Dans le cas où le refus de renouvellement est validé, le locataire perd tout droit au renouvellement du bail et au paiement d’une indemnité d’éviction. Lorsque le refus de renouvellement est invalidé, le locataire peut soit se prévaloir de la nullité du congé (et le bail ancien se poursuit par tacite reconduction) soit renoncer à la nullité du congé et prétendre au paiement d’une indemnité d’éviction – auquel cas le bailleur peut exercer son droit de repentir -.
Autres hypothèses
Le bailleur peut refuser le renouvellement du bail sans indemnité d’éviction s’il est établi que l’immeuble doit être totalement ou partiellement démoli comme étant en état d’insalubrité reconnue par l’autorité administrative ou s’il est établi qu’il ne peut plus être occupé dans danger en raison de son état.

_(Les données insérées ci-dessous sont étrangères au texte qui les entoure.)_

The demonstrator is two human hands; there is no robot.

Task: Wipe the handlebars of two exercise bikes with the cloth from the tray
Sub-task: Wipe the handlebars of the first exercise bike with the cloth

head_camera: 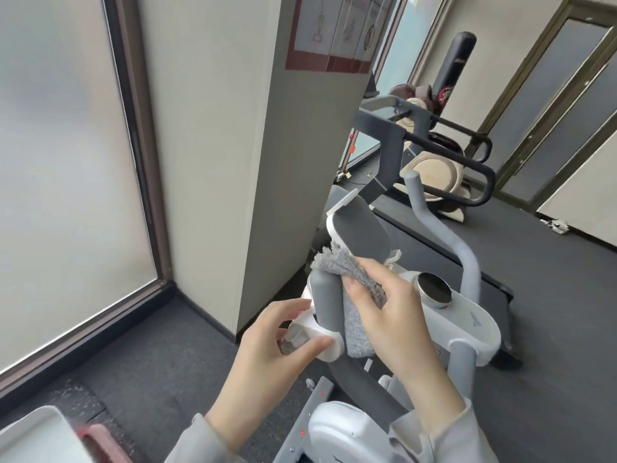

Le bailleur ne peut se prévaloir de cette hypothèse que si l’état de l’immeuble n’est pas la conséquence de travaux engagés par lui, ou ne résulte pas de sa défaillance dans l’entretien de l’immeuble.
En cas de reconstruction de l’immeuble et s’il abrite des locaux commerciaux, le locataire dispose d’un droit de priorité pour louer, dans les limites et conditions posées par le texte.
Le bailleur bénéficie également d’un droit de reprise des lieux loués, qui lui permet de mettre fin au bail pour des motifs tirés de sa propre situation : volonté d’habiter les lieux loués ou d’y loger ses proches, ou encore d’y effectuer certaines catégories de travaux tels que surélévation d’immeuble, construction d’un local d’habitation sur un terrain loué nu.
Selon les cas, la faculté de reprise pourra être mise en œuvre en cours de bail ou à son terme.
Le bailleur ne sera pas nécessairement dispensé de payer une indemnité d’éviction à son locataire.